Las que han tenido más publicidad son las de los vecinos, encabezados por el Museo de El Chicó y por la Sociedad de Mejoras y Ornato y su presidenta Elsa Koppel de Ramírez, que han desatado una ofensiva para defender la zona de bosques, agua y fauna que con gran dificultad ha logrado preservarse en ese sector del norte de Bogotá.
Es comprensible el interés del Arzobispado por remediar el déficit del Seminario, causado por la disminución de aspirantes a seguir la carrera sacerdotal. Pero es a nivel nacional y no urbano que conviene buscar un estímulo de la Iglesia Católica a las vocaciones y aportes de los fieles, para compensar las acciones de sectas extrañas que han atrapado distintas zonas. Colombia y especialmente Bogotá mantienen su fervor por la religión católica, y convendría un gran programa de renovación de seminarios y aumento de los seminaristas a través de la gran cantidad de iglesias y capillas inspiradas por el Concordato vigente con el Vaticano.

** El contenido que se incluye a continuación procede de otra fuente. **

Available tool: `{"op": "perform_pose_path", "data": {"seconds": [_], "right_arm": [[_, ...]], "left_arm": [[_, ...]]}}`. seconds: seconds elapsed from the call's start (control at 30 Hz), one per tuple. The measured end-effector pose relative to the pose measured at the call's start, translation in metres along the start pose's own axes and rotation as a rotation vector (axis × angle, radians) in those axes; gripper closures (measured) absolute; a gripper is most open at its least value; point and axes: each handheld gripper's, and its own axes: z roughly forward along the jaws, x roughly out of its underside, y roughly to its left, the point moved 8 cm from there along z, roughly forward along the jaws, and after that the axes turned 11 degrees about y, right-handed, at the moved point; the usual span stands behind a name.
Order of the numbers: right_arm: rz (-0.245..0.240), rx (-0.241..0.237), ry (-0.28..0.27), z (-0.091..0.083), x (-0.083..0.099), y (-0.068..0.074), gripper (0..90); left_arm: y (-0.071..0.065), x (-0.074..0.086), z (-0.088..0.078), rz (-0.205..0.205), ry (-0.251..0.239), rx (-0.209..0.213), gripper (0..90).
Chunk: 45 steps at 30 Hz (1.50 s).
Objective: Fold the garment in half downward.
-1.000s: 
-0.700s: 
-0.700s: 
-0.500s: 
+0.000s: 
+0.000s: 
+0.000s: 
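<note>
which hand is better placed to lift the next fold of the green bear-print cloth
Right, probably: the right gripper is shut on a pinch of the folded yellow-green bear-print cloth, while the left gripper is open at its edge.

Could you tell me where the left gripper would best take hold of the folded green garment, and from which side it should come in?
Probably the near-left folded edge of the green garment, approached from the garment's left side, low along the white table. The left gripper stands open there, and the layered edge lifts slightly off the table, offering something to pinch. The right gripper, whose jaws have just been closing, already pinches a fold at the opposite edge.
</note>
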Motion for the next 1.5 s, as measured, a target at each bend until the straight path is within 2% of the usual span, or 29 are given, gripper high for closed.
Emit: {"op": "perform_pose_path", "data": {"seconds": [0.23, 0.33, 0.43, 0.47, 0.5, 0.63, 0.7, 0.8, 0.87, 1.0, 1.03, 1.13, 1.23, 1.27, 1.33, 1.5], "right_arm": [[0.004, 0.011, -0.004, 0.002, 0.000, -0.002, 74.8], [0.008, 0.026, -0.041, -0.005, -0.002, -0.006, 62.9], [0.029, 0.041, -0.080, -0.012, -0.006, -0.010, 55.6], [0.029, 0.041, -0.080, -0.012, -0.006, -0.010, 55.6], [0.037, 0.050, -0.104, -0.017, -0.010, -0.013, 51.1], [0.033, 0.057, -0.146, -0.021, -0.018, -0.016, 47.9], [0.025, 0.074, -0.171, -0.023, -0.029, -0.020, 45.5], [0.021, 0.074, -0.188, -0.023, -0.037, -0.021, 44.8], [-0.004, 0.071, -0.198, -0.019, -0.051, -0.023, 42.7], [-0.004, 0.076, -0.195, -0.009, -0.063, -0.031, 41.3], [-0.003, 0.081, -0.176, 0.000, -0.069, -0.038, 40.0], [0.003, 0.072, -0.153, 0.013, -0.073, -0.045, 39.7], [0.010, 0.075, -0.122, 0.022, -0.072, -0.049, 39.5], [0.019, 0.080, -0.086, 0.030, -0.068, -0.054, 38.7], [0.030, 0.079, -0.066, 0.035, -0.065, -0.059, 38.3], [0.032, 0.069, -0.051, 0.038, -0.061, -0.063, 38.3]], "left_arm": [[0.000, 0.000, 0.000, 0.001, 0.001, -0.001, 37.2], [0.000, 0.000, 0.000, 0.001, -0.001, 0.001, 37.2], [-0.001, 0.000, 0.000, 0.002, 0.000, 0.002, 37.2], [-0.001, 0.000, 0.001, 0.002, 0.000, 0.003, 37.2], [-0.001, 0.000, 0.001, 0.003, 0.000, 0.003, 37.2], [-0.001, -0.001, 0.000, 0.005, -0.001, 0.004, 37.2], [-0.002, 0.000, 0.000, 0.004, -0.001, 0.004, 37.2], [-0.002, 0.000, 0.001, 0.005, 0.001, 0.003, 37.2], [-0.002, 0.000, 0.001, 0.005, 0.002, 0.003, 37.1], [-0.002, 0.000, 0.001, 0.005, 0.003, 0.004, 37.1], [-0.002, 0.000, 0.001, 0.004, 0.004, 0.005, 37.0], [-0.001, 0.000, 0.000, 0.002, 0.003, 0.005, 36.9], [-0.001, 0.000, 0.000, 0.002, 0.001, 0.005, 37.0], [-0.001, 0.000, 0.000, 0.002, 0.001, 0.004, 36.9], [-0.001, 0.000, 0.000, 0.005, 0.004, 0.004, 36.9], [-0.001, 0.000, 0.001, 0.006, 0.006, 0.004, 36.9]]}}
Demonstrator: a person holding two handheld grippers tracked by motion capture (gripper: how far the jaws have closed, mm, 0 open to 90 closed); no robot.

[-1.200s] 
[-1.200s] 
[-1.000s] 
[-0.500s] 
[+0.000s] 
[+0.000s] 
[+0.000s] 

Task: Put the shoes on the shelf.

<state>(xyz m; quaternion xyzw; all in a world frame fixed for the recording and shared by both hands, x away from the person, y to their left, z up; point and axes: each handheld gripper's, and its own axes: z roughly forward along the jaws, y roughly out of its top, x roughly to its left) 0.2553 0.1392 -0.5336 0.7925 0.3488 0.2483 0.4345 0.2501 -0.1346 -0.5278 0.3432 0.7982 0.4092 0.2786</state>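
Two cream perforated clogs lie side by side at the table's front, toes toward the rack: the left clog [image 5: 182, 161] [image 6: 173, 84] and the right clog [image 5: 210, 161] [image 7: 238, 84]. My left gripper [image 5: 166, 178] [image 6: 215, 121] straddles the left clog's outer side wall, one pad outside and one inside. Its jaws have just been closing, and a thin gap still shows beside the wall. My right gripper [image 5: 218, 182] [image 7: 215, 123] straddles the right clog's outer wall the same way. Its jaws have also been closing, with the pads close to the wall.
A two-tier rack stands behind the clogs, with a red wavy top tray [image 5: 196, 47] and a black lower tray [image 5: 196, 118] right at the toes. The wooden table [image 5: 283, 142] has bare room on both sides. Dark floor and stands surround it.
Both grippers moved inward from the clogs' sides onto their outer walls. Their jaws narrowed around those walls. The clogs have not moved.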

Los edificios detrás del Seminario cumplirían apenas parte de la financiación que busca la Iglesia, a costa del daño que ya antes se impidió de urbanizar las sierras de El Chicó. Basta mencionar el problema de estos días en Medellín por haberse permitido la construcción de viviendas en la llamada Cola del Zorro, anexa a la zona residencial moderna de El Poblado.
El terreno para el Seminario Mayor fue donado por doña Mercedes Sierra de Pérez antes de la explosión urbanística en El Chicó. Por derecho propio el edificio es uno de los de mayor valor histórico y arquitectónico de Bogotá. Sólo pueden admitirse obras de preservación ecológica y que sirvan para impedir el peligro de las aguas que bajan de los cerros.
Por lo pronto, renovemos en esta Navidad la emoción de los bogotanos al ver todos los diciembres el Seminario Mayor como una de las edificaciones más vistosas por su iluminación y por la imponencia que contagia a sus tranquilos alrededores.
COLETILLA.-Puede ser que el Cardenal, como dice una conocida telecuña, escogió para ese proyecto un lugar equivocado.